2026-07-30 宇宙航空研究開発機構,大島商船高等専門学校,京都産業大学,国立天文台,千葉工業大学,北海道大学
JAXAは、小惑星探査機「はやぶさ2」の拡張ミッションで、2026年7月5日に小惑星「トリフネ」のフライバイ時にレーザ高度計(LIDAR)によるレーザ測距を世界で初めて成功させた。探査機は毎秒約5kmで飛行しながら小惑星中心から約744mまで接近し、最接近の約4秒前と約3秒前に、それぞれ約20kmと15kmの距離で測距データを取得した。高速飛行中に直径数十メートルの照射範囲で小惑星を正確に捉えるには、探査機の軌道・姿勢制御とLIDARの高精度な運用が不可欠であり、極めて高度な技術実証となった。レーザ測距は画像観測だけでは得られない天体までの正確な距離情報を提供し、小惑星の大きさ、位置、速度、軌道の推定精度向上に貢献する。さらに太陽光条件に左右されない観測が可能であり、将来の深宇宙探査や探査機誘導技術、小惑星衝突リスク評価など惑星防衛への応用も期待される。

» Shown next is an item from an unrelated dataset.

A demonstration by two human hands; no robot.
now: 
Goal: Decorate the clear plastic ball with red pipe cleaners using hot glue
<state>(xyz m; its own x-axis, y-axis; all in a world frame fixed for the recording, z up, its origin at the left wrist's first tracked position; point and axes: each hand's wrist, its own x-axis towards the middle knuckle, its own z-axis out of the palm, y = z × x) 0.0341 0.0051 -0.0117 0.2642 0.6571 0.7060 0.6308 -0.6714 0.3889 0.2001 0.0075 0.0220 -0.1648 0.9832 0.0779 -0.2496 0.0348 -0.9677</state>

図1トリフネフライバイにおける探査機とトリフネの位置と観測姿勢の関係「はやぶさ2」は毎秒約5kmという高速で「トリフネ」の中心から約744mの位置まで接近し、そのまま通り過ぎる。LIDARは最接近の4分前から1分後まで1秒に1回レーザを照射する。予定通りの軌道と姿勢なら、距離が20km前後、最接近の約4秒前から2秒に満たない時間帯のみ、レーザがトリフネに当たることになる(赤線)。